Себя он представлял многоликим – вегетарианец, толстовец, «нерассуждающий философ», враг английского языка и онанист («Я думаю, Гоголь был онанистом», – приходит он в этом месте к интересному умозаключению). И – по кругу, от Бога до глубоких размышлений о дефекации.
А все 1917 год. В России случилась революция. А Нижинский с женой и трехлетней дочкой Кирой поселился на вилле в Швейцарии, в городишке Сен-Мориц. Тут все и началось.
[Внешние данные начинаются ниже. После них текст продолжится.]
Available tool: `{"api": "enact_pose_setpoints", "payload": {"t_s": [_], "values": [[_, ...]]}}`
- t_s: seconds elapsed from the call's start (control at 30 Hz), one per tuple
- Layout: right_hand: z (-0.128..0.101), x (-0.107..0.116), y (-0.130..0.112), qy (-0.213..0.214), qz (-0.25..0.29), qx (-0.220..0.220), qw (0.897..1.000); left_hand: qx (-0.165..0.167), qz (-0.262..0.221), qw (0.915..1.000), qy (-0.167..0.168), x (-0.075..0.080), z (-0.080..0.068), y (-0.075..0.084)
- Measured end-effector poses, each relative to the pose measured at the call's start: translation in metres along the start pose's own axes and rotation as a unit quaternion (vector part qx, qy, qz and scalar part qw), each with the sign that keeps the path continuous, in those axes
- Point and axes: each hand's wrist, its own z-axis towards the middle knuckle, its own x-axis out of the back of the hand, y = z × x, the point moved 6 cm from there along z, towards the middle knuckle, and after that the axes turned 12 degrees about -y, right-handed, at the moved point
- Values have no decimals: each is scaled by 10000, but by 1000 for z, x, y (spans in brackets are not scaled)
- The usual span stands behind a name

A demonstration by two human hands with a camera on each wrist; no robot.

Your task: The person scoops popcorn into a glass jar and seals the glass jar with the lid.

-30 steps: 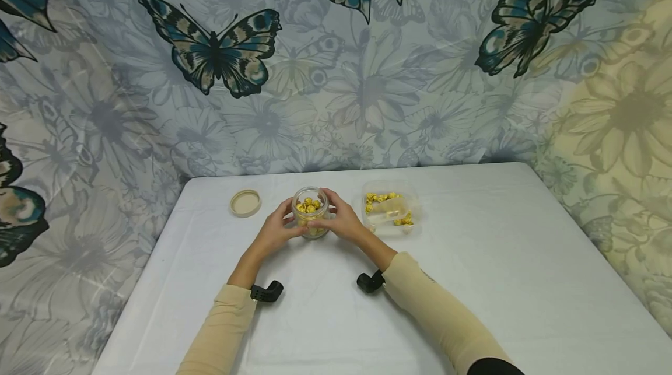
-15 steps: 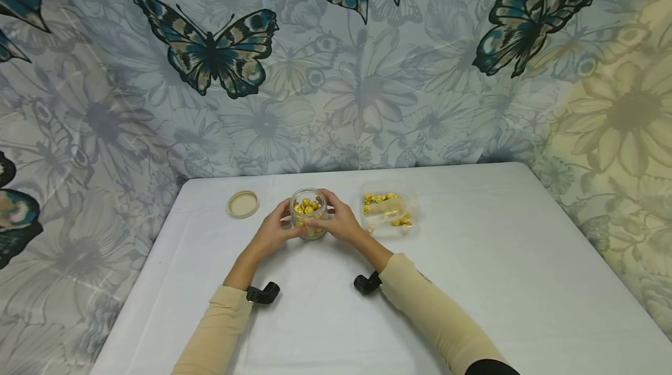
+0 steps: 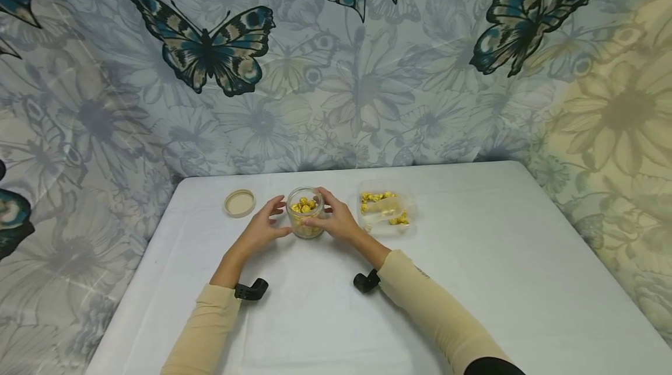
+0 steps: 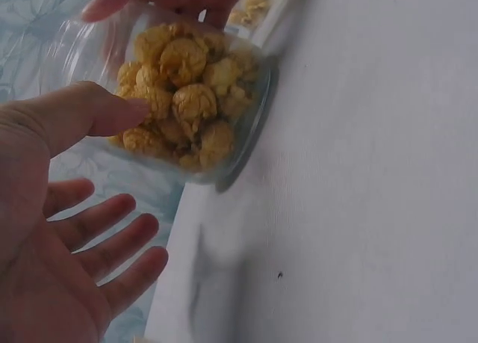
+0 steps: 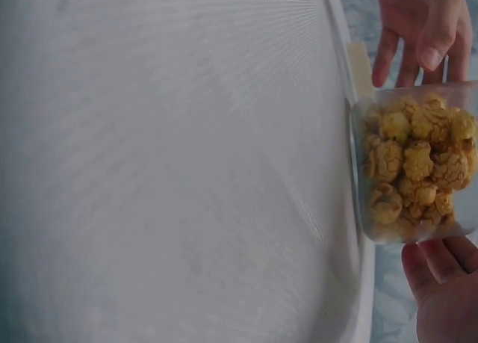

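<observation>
A clear glass jar (image 3: 306, 227) stands upright and uncapped on the white table, with golden caramel popcorn (image 4: 183, 89) inside. My right hand (image 3: 338, 221) holds the jar from its right side, thumb across the front and fingers behind. To the jar's left, my left hand (image 3: 262, 230) is spread, fingers parted and a gap showing between it and the glass in the head view. In the left wrist view its thumb overlaps the jar, while the other fingers (image 4: 119, 231) extend free. A round cream lid (image 3: 239, 203) lies left of the jar.
A clear plastic tub (image 3: 412, 211) with more popcorn and a translucent piece in it sits right of the jar. The white table (image 3: 472, 281) ends at a back edge against a butterfly-print cloth (image 3: 357, 101).
My left hand has let go of the jar and drawn back to the left, its fingers spreading. The right hand stays at the jar. The head view has shifted slightly.
</observation>
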Motion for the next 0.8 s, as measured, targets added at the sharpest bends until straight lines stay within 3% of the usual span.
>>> {"api": "enact_pose_setpoints", "payload": {"t_s": [0.33, 0.67, 0.8], "values": [[-1, 0, -3, -16, -112, 100, 9999, 154, 315, 9970, 686, 25, -7, -9], [-3, -1, 0, 25, -251, -19, 9997, 497, 846, 9892, 1091, 45, -13, -21], [-3, -1, -1, 79, -223, -14, 9997, 473, 1107, 9846, 1269, 54, -15, -27]]}}
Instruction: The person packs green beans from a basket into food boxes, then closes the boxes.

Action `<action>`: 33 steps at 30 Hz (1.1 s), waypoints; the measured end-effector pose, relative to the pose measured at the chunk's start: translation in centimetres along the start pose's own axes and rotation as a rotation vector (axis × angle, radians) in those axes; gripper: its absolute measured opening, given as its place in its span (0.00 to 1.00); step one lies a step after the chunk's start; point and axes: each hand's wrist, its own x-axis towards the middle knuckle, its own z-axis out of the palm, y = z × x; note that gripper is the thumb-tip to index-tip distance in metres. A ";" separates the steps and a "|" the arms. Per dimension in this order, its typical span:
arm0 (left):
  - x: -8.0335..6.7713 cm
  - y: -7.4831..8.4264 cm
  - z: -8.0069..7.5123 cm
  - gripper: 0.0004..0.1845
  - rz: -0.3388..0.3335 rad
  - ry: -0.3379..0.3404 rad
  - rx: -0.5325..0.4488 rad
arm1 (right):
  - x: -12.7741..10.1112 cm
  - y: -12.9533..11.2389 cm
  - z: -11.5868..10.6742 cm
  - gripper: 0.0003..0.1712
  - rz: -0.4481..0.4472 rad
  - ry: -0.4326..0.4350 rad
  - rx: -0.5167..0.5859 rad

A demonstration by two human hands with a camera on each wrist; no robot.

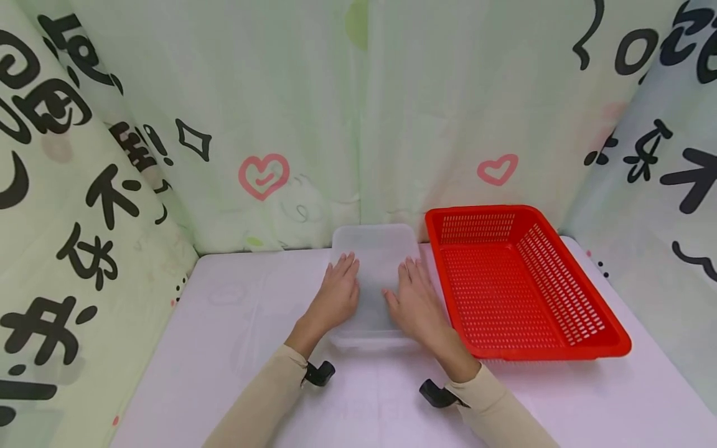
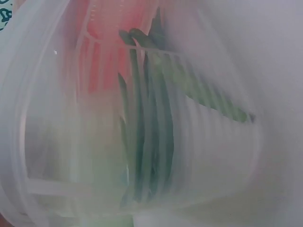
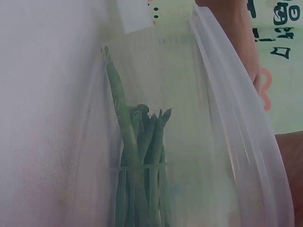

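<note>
A clear plastic box stands at the middle of the table under its frosted lid (image 1: 376, 249). My left hand (image 1: 336, 295) lies flat along the lid's left side, fingers straight and pointing away from me. On the right side my right hand (image 1: 417, 305) rests the same way, its thumb spread inward. Through the ribbed wall in the left wrist view, several long green pods (image 2: 158, 127), like green beans, lie inside the box. The same pods (image 3: 135, 146) show through the other side in the right wrist view. The lid's frosting hides them from above.
A red plastic basket (image 1: 504, 280) with slotted walls stands just right of the box, close to my right hand. Printed curtains (image 1: 313, 124) hang behind and on both sides of the table. The pale lilac tablecloth (image 1: 241, 311) shows left of the box.
</note>
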 end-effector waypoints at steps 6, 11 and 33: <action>0.3 -0.1 0.2 0.24 0.024 0.030 0.027 | 0.2 0.2 0.3 0.43 0.002 -0.014 -0.056; 0.5 -0.6 0.4 0.24 0.039 0.031 0.061 | 0.3 0.1 0.8 0.45 0.003 -0.050 -0.117; -1.1 1.8 0.6 0.28 0.023 -0.144 0.300 | -0.4 -0.3 1.0 0.35 -0.132 -0.030 -0.178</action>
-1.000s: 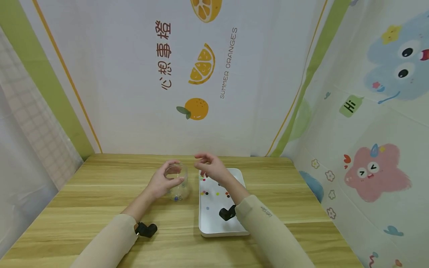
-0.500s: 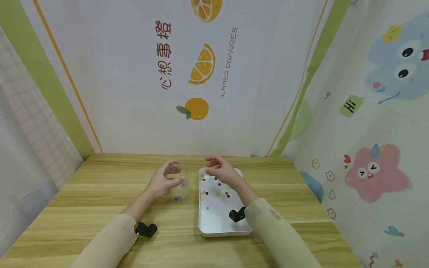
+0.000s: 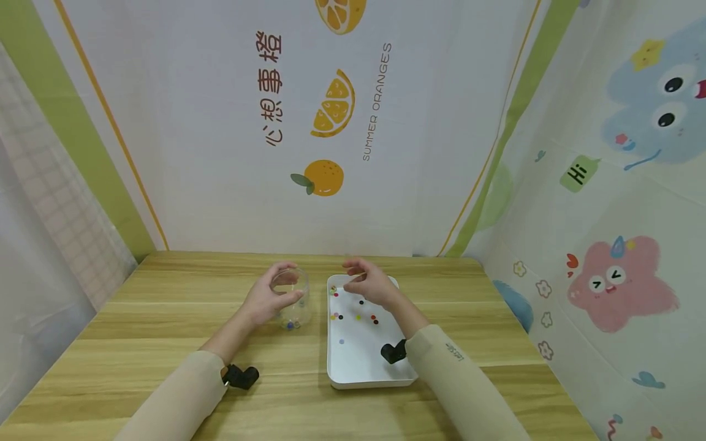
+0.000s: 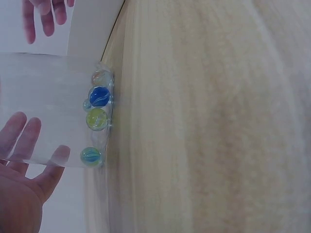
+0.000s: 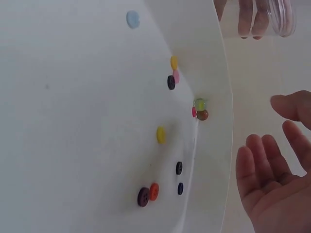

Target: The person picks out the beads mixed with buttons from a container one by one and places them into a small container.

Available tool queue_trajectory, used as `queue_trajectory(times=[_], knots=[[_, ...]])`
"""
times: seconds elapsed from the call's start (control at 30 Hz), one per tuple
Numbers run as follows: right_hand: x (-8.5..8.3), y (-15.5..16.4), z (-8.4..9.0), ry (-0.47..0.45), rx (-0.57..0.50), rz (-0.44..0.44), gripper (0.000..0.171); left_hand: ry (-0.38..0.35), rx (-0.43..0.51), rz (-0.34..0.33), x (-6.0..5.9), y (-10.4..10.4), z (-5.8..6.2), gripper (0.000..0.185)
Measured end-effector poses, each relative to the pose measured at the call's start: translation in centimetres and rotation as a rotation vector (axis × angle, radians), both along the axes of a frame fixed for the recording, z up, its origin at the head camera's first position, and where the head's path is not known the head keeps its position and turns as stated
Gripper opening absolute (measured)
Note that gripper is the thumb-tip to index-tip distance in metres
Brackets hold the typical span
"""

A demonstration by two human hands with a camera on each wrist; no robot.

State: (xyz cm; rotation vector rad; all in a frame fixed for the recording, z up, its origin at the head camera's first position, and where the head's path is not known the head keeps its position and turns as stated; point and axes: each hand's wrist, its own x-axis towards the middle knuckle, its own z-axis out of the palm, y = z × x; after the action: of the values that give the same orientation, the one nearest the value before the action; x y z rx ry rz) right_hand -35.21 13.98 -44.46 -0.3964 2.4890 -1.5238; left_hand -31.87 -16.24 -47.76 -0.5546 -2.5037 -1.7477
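My left hand [image 3: 268, 301] grips a clear jar [image 3: 301, 311] that stands upright on the table, thumb and fingers around its wall. At the bottom of the jar lie several glass marbles, among them a blue marble [image 4: 99, 96] and a yellow-green marble [image 4: 96, 119]. My right hand [image 3: 372, 286] is held over the far end of a white tray [image 3: 358, 361], its thumb apart from loosely bent fingers and nothing between them. Inside the tray are scattered buttons, such as a yellow button [image 5: 161, 135] and an orange button [image 5: 153, 191]. Two marbles, one a greenish marble [image 5: 200, 104], sit against its wall.
The wooden table [image 3: 182, 331] carries the jar left of the tray, with a narrow gap between them. A printed curtain [image 3: 220, 208] hangs along the table's back edge, and another decorated curtain [image 3: 551, 245] borders the right side.
My right hand has moved right, from beside the jar to over the tray's far end. My left hand and the jar have stayed put.
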Motion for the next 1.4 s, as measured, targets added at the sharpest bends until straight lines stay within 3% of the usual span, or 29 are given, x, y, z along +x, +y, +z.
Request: queue_trajectory(times=[0.27, 0.53, 0.77, 1.1, 1.4], knots=[[-0.3, 0.0, -0.6, -0.013, 0.166, 0.058, 0.066, 0.007, 0.001, -0.002, 0.0, 0.0, 0.0, 0.066], [-0.4, -1.0, -0.9, 0.072, 0.346, 0.113, 0.044, 0.000, 0.003, -0.001, 0.0, 0.0, 0.0, 0.067], [-0.9, -2.2, -1.3, 0.086, 0.490, 0.122, 0.038, -0.010, 0.009, -0.001, 0.2, 0.1, 0.2, 0.068], [-1.3, -3.6, -1.9, 0.129, 0.566, 0.113, 0.032, -0.001, -0.003, -0.003, 0.1, 0.2, 0.3, 0.068], [-1.2, -4.1, -2.8, 0.152, 0.565, 0.098, 0.023, -0.010, 0.003, -0.005, 0.1, 0.1, 0.3, 0.069]])
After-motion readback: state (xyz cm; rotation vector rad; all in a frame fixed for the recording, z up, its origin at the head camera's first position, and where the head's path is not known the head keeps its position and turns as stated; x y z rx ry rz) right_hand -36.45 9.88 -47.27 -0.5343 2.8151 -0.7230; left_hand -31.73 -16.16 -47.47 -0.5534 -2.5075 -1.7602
Вообще-то давно уже всем видно было, что он – сущий воск. Дягилев взял и слепил из него себе любовника. Ромола Пульска, оказавшись с ним на корабле, плывшем в Америку, в несколько дней взяла и слепила из него мужа. Он до того и не подозревал о ее существовании: крутилась в труппе какая-то девица на подтанцовках, мало ли их крутилось, что ж теперь, на всех жениться? Если бы Дягилев ее в те поры догнал, он бы ее уничтожил, но заманить своего Кара-баса переплывать океан балетным куколкам не удалось, очень боялся утонуть. Какие уж тут гастроли! Вот и потерял своего паиньку, которого и на улицу-то выпускал с телохранителем. А тут на миг оставил одного, и – цап-царап цыпленочка. Говорят, Дягилев орал, ломал кресла и даже столы. А уж теперь что, ломай – не ломай!